The ROM software, used by BASIC and many games, executes about 150 instructions to print a single character on the display. When you draw a line across the screen the ROM executes about 60 instructions for every single point drawn on the line.

Machine code may execute very quickly, but writing and testing it is a slow and laborious business. Mistakes are often fatal — you don’t get helpful error reports, as in ZX BASIC, unless you anticipate every possible mistake. If you use the wrong instruction in a machine-code program you may wipe out all your work in a fraction of a second. Machine code is fickle stuff, and you have to write quite a lot of it before you begin to build up a reliable framework.

Luckily, since we’re using a computer, we can get the machine to help us write and test machine code. There are two approaches to this. We can use an assembler, which lets us write individual machine-code instructions in a way that makes them easy to identify, test and alter, and assembles each line into machine code. Alternatively we can use a compiler.

A compiler takes a program written in a form that’s fairly concise and easy for humans to understand, and converts it into machine-code instructions automatically. If the compiler comes across anything it can’t understand it tries to explain the problem so you can make things clear.

One line of compiled code may be translated into tens or hundreds of machine-code instructions, whereas one assembler line usually corresponds to a single instruction.

Compilers work well, but they restrict what you can do. No complier knows how to write everything that a practised machine code programmer could come up with. They tend to use inefficient general-purpose routines to do something in the best possible way.
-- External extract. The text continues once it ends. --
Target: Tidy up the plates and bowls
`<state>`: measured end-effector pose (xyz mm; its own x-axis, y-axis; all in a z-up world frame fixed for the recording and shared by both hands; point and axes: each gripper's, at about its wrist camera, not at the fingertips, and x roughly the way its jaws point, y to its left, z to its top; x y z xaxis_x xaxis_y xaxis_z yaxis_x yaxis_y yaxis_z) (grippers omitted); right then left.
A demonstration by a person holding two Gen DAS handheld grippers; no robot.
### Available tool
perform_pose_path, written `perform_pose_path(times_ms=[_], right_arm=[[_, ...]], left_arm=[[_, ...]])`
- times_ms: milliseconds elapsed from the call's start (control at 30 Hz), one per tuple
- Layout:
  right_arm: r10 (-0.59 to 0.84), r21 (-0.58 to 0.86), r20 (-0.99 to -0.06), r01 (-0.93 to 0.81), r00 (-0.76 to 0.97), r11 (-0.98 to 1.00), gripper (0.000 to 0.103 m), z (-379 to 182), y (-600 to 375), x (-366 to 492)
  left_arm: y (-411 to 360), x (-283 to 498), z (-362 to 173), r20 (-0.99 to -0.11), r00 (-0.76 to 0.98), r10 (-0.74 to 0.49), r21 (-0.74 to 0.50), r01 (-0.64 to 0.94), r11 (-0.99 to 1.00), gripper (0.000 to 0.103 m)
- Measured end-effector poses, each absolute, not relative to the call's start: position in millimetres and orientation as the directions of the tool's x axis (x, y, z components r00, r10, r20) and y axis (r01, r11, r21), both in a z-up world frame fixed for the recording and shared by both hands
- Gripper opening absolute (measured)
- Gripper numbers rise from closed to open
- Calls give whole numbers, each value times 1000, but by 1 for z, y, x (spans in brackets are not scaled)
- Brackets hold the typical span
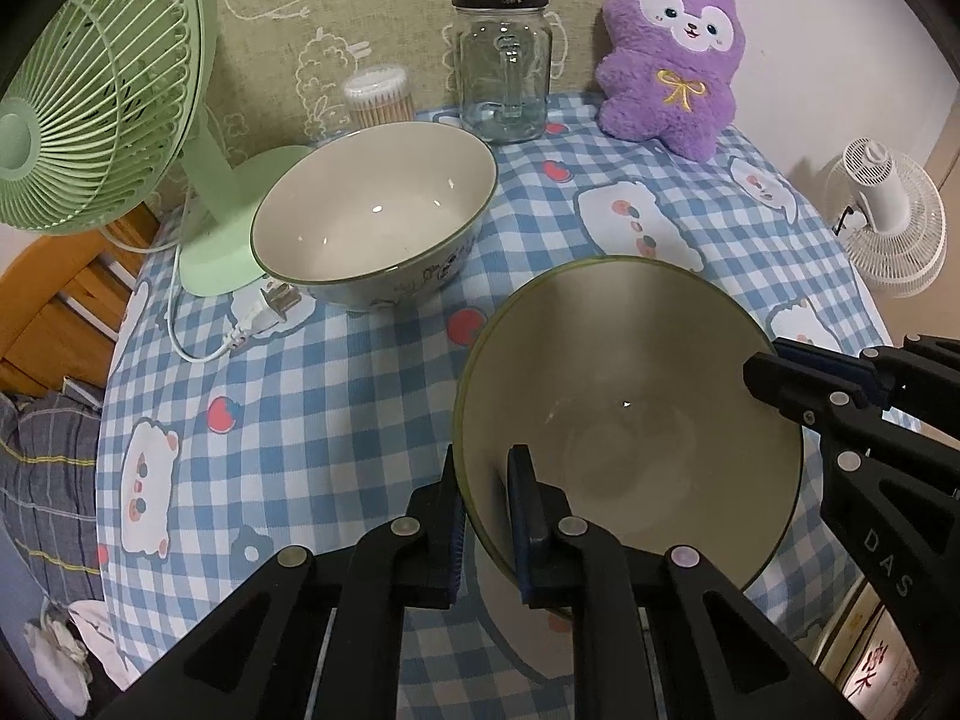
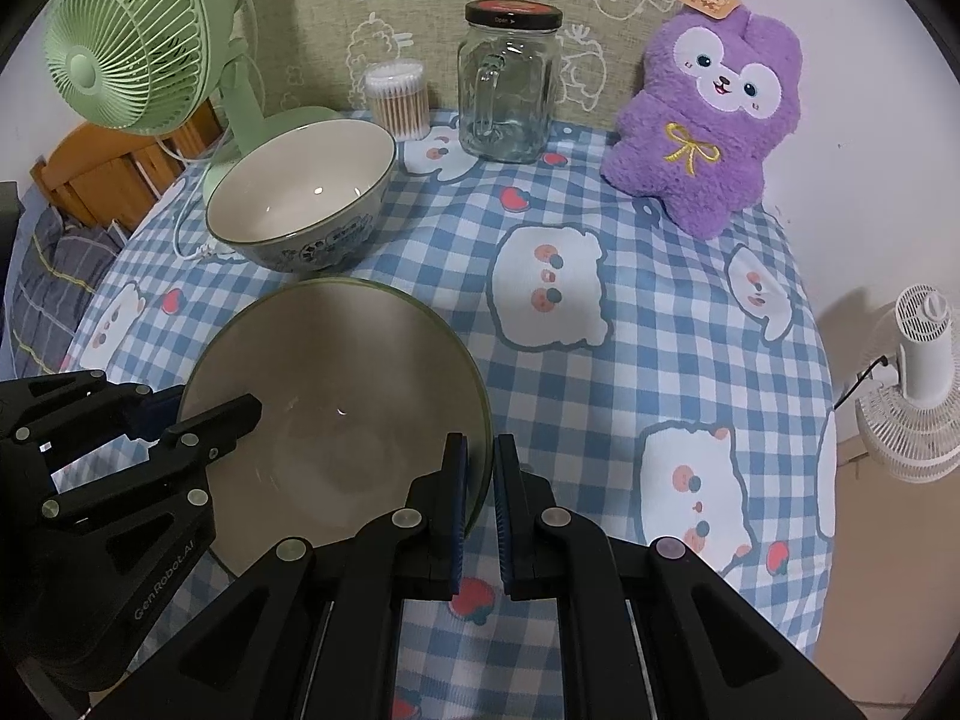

Compilers can produce fast code — if you can live without decimal numbers, compiled programs can be 100–200 times faster than BASIC — but they hardly ever produce code as fast and concise as a good machine code programmer, particularly if you’re writing nitty-gritty routines, such as animating the display or packing a game map into a small amount of memory.

The speed and space penalties of compiled code mean that the most successful and impressive Spectrum programs are usually painstakingly written in machine code, using an assembler rather than a compiler. Unfortunately changes in the Spectrum market mean that most of the once-popular assembler programs are no longer available.

Back in the Issue 50 Tech Tips Special I bemoaned the shortage of Spectrum assemblers. In the last few years I’ve reviewed good packages like Code Machine and Laser Genius, only to find that the games firms that published them were unwilling to keep them in stock for more than a few months.

For a while HiSoft’s six-year-old DevPac was the only assembler advertised to Spectrum users. DevPac works fine, but it’s not particularly cheap or easy to learn to use.

I’m happy to report that my plea for new assemblers has got results! I’ve just reviewed two programs — Z80 Toolkit, from Lerm Software, and Astrum+, from Bradway Software. I’ve been using them for a while, and comparing them with HiSoft’s venerable DevPac.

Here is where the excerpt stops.